WHAT THE TASK ASKS:
Below are records; quote them exactly from the first line through the line that contains "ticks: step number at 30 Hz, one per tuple".

=== GIVEN INFORMATION ===

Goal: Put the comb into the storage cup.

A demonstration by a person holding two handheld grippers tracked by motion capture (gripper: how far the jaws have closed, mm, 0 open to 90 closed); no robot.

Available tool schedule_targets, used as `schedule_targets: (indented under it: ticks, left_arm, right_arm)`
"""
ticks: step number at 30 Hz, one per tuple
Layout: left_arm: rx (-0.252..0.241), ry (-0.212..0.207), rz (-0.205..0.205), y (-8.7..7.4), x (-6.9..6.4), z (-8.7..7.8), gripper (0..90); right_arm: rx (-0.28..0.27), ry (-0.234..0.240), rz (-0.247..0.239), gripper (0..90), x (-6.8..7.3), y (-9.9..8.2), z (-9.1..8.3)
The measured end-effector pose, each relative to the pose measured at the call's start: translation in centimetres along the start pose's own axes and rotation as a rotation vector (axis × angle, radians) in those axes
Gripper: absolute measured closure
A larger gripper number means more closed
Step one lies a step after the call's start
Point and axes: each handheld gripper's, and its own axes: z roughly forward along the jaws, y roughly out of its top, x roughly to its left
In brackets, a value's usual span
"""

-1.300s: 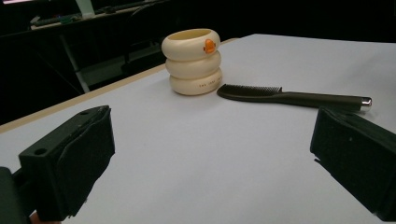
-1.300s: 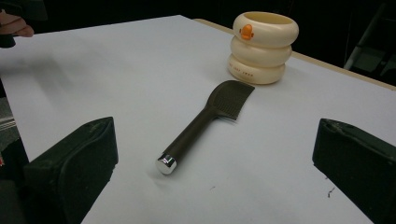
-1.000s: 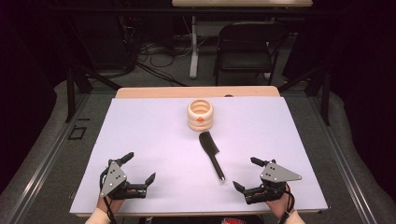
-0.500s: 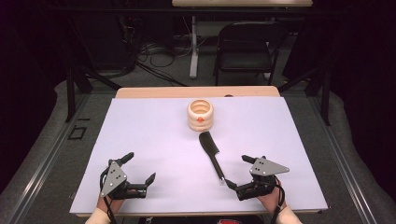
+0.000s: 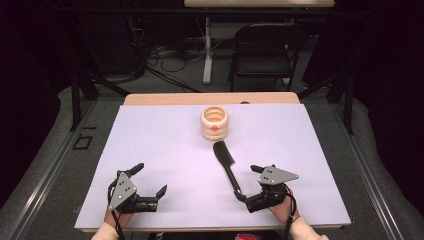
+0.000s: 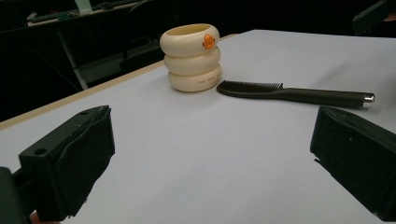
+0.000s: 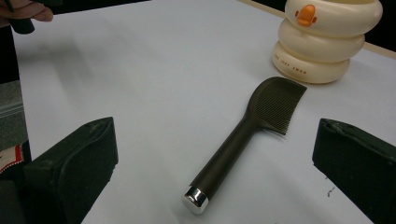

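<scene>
Slid leftward since earlier: right gripper [image 5: 246, 182], now closing on the comb [image 5: 226, 165]. Dark, slim, silver-capped handle, lying flat at 6 o'clock from the cream pot [image 5: 214, 124]. Jaws wide apart, straddling the handle end, touching nothing. Left gripper [image 5: 150, 178] likewise spread, empty.

Bright tabletop; dark surroundings; soft shadows

Tabletop [image 5: 150, 150]: white sheet over pale wood, wood edge at far side.
Floor [image 5: 165, 82]: grey carpet, cables [image 5: 165, 55] trailing.
Furniture: black folding chair [image 5: 265, 47] beyond the tabletop; white post [image 5: 207, 50].
Light: dim room, dark surrounds.
</scene>
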Motion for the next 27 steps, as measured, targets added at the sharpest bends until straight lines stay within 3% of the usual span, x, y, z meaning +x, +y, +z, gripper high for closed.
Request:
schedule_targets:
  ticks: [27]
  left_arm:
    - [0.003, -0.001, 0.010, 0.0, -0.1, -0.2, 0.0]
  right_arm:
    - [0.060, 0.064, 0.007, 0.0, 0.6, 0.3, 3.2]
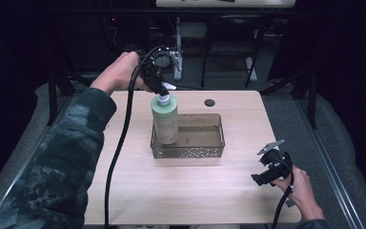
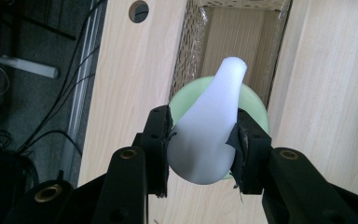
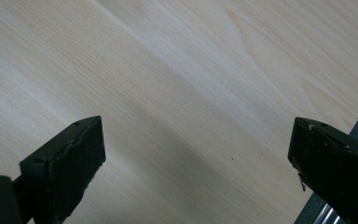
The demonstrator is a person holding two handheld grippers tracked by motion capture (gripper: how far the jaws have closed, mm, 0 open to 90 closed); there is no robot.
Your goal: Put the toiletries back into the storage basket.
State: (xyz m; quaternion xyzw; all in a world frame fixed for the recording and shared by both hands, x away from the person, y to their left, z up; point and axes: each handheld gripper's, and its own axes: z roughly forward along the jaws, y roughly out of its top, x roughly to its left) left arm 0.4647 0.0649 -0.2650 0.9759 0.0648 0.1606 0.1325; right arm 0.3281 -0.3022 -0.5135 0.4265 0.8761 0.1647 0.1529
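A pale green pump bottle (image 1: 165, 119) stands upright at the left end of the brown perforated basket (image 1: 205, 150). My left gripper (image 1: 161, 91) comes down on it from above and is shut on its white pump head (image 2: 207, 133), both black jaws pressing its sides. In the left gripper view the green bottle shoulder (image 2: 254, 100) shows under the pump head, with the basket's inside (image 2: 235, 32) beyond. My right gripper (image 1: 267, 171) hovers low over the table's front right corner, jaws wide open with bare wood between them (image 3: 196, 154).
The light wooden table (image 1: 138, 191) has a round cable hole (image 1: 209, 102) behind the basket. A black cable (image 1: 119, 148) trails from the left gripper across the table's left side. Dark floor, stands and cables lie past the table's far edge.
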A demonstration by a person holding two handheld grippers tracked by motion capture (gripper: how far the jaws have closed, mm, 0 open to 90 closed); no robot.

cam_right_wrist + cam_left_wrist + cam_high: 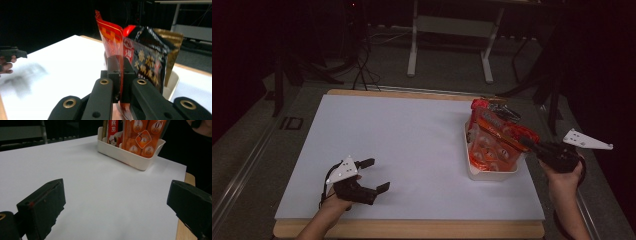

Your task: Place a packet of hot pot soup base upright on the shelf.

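The right gripper (119,82), clamped on a glossy orange snack packet (494,137), could probably tip the white plastic tray (492,175) if the packet snags; the left gripper (372,176) gapes idle.

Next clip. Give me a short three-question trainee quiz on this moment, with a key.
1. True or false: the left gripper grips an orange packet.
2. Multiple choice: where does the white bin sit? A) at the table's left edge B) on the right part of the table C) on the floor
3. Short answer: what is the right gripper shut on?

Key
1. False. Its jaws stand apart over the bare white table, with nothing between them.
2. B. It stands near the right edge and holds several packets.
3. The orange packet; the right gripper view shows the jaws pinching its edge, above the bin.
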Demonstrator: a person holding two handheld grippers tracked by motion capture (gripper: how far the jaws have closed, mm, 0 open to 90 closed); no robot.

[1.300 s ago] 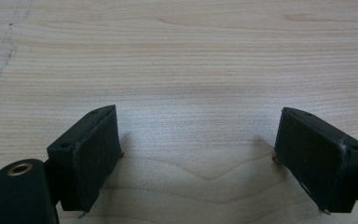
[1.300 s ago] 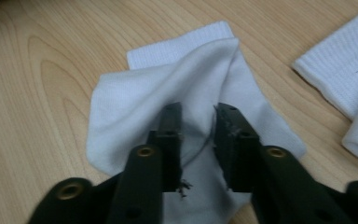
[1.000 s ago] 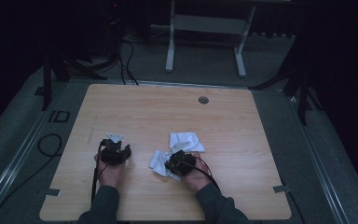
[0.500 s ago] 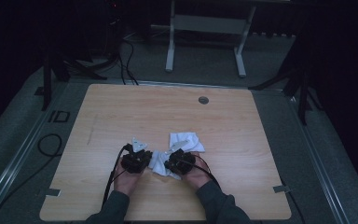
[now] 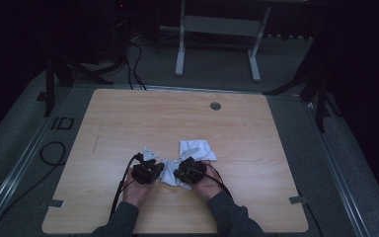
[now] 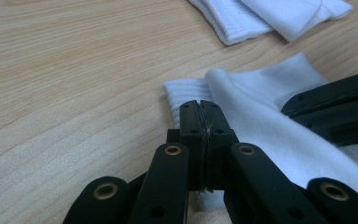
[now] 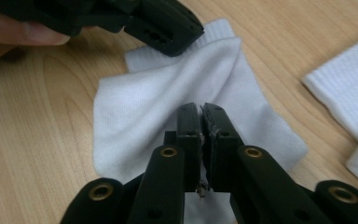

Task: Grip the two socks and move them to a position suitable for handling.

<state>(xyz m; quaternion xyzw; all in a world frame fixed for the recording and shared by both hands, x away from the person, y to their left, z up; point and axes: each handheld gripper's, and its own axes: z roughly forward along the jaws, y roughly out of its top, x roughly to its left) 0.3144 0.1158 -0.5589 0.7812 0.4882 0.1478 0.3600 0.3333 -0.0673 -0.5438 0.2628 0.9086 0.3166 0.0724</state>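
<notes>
Left claw (image 5: 154,167) moved in beside right claw (image 5: 181,170), jaws just closed, both pinching white sock (image 5: 169,173)

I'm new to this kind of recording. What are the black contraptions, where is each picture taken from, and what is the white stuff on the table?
There is no robot arm here: a person holds a hand-operated black gripper in each hand, the left gripper and the right gripper. The high view looks down on the light wooden table from above. Each of the other two views comes from a camera riding on one gripper, looking along its jaws. A small white sock lies between the grippers; both jaws are closed on its fabric, the left having just closed at the ribbed cuff. A second white sock, folded, lies just beyond.
</notes>
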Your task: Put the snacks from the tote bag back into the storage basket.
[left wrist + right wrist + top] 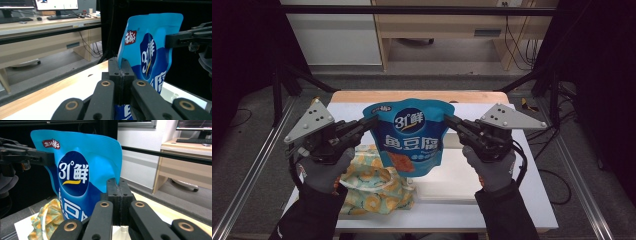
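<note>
Both the left gripper (368, 123) and right gripper (451, 123) pinch the blue pouch (413, 134) aloft above the patterned cloth (374, 187), so lifting looks done and any placing remains.

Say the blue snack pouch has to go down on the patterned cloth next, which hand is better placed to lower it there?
Left, probably. The left tongs grip the blue snack pouch at its edge, directly above the patterned cloth. The right tongs hold the opposite edge, farther from the cloth.
</note>
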A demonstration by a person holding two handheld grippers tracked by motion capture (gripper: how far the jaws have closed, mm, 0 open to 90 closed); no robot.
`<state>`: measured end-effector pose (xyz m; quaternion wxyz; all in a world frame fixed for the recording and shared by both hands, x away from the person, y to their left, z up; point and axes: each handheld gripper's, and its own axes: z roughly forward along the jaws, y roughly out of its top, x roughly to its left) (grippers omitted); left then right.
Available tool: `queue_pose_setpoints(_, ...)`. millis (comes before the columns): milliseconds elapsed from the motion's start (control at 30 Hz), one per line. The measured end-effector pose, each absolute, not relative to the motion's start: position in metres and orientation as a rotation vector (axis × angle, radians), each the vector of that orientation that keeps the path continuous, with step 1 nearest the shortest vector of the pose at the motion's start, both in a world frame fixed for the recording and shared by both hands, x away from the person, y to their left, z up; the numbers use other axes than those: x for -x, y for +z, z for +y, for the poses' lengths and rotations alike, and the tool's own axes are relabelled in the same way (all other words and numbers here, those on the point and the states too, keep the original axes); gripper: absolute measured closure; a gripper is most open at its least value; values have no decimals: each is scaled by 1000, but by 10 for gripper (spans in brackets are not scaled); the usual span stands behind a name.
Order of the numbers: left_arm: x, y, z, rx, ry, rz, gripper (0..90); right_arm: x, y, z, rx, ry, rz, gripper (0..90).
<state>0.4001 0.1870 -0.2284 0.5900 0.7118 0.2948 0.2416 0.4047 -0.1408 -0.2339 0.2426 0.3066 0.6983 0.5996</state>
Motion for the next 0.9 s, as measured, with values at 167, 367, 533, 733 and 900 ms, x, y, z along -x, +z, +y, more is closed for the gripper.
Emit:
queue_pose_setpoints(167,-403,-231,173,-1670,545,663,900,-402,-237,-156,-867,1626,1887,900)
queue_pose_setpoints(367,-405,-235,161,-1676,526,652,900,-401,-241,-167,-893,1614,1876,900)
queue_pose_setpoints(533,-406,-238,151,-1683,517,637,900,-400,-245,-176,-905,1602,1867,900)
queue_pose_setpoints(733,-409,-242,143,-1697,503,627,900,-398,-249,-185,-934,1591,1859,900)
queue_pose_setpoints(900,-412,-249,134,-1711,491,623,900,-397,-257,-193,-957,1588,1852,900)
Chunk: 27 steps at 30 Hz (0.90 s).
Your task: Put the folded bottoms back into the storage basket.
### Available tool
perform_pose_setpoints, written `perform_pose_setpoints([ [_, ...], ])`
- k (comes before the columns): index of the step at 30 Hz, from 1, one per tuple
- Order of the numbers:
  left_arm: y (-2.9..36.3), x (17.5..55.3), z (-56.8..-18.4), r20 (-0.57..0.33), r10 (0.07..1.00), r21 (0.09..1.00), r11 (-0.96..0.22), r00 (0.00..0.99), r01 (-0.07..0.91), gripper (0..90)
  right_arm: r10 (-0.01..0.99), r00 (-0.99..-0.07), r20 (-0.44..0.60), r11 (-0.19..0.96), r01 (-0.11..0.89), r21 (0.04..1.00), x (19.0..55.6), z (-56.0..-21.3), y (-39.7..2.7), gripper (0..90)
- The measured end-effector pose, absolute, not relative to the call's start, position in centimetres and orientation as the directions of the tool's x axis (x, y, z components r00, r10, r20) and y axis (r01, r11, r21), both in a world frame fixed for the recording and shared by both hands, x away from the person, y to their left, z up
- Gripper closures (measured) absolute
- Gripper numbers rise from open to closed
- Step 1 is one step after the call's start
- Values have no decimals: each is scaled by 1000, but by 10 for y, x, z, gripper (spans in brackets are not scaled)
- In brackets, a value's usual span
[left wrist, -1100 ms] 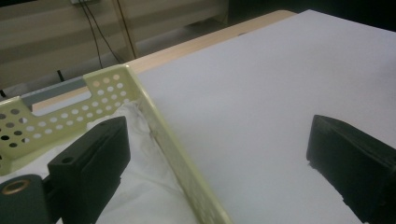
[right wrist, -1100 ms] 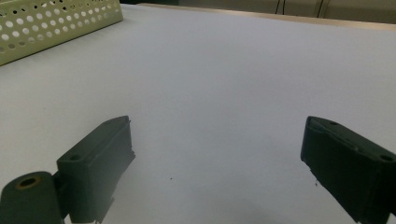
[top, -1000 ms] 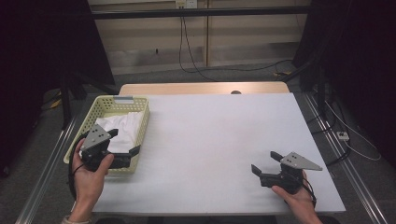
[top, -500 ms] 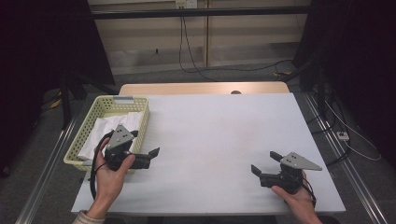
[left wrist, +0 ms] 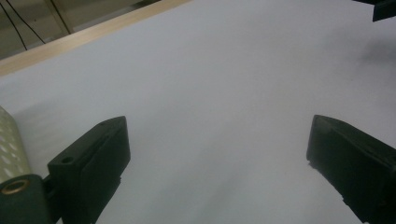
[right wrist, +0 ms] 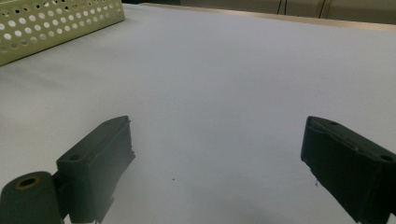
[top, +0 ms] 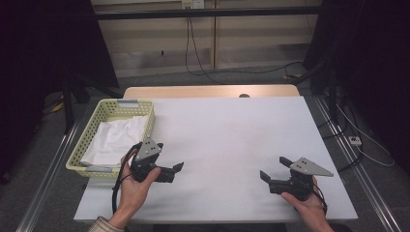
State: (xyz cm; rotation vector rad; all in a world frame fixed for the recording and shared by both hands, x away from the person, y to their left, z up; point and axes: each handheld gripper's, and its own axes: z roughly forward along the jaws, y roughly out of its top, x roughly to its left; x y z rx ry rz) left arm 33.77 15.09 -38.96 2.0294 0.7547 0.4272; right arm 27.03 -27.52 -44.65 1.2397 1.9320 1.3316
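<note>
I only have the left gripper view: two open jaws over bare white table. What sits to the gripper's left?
Observer: A yellow perforated basket at the table's left edge, beside the left gripper.
Operator: Anything in it?
Observer: A white cloth lies inside.
Operator: Where is the right gripper?
Observer: The right gripper is near the table's front right, jaws wide open and empty, pointing toward the left one.

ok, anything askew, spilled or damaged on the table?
Nothing stands out. White cloth lies inside the yellow basket at the table's left edge; left gripper and right gripper are over bare tabletop, jaws open, holding nothing.
</note>
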Motion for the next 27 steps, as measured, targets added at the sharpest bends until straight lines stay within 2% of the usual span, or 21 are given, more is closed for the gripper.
perform_pose_setpoints([
  [8, 152, 331, -416, -25, 656, 831, -406, 754, 381, 63, 875, -473, 99, 117, 405, 907, 271, -447, -275, 89],
  [14, 161, 325, -427, -64, 675, 846, -354, 735, 399, 63, 875, -477, 90, 125, 402, 907, 271, -447, -274, 89],
  [18, 164, 321, -433, -26, 685, 846, -373, 729, 381, 63, 874, -478, 89, 126, 399, 908, 270, -446, -274, 89],
  [19, 165, 321, -434, -56, 683, 848, -352, 729, 395, 63, 874, -477, 86, 128, 398, 909, 269, -446, -273, 89],
  [22, 164, 321, -437, -53, 690, 844, -355, 721, 402, 63, 873, -482, 76, 137, 392, 910, 269, -446, -272, 89],
  [24, 165, 321, -436, -82, 683, 848, -334, 726, 410, 63, 872, -485, 67, 146, 389, 910, 269, -445, -273, 89],
  [27, 166, 320, -433, -48, 690, 856, -345, 722, 386, 63, 876, -477, 75, 134, 391, 911, 269, -444, -274, 89],
])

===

TASK SOLUTION:
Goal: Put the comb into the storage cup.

A demonstration by a person holding two handheld grippers tracked by motion capture (gripper: how far the jaws have closed, mm, 0 open to 90 closed); no robot.

Available tool schedule_targets, used as `schedule_targets: (indented under it: ticks, left_arm, right_arm)`
"""
ticks: step number at 30 Hz, one per tuple

Nothing else belongs in this answer.